> _REQUIRED ACTION_: In the copy, keep every word of the data below and none of its pictures.

> _COLLECTED DATA_:
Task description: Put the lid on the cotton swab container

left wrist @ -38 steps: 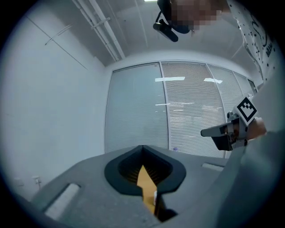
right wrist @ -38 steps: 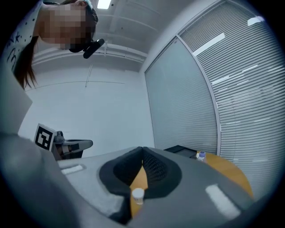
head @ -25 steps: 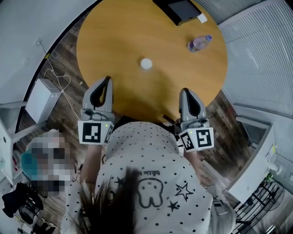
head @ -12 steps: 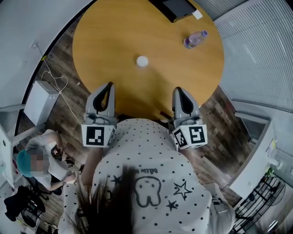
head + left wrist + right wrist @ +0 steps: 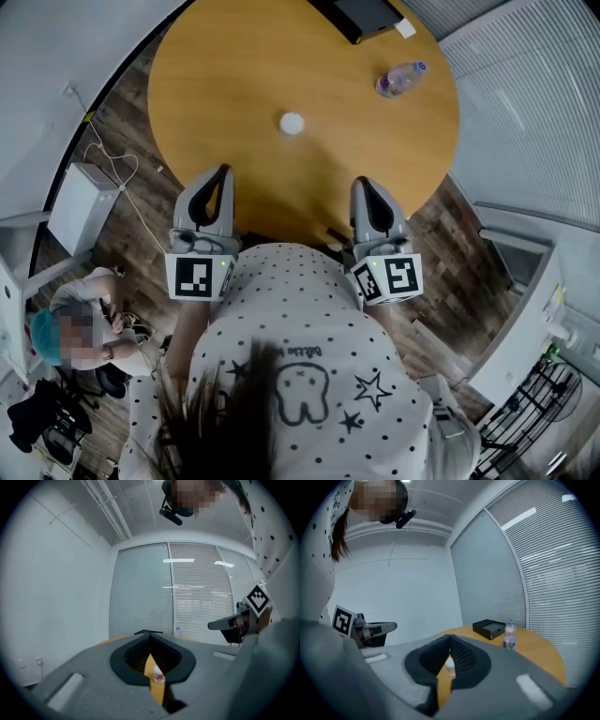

> _OUTPUT OF THE TASK_:
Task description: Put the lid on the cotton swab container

left wrist @ -38 steps: 
right wrist @ -38 steps: 
head @ -25 steps: 
head @ -12 steps: 
head + left wrist + right wrist @ +0 steps: 

The output requires no further additions.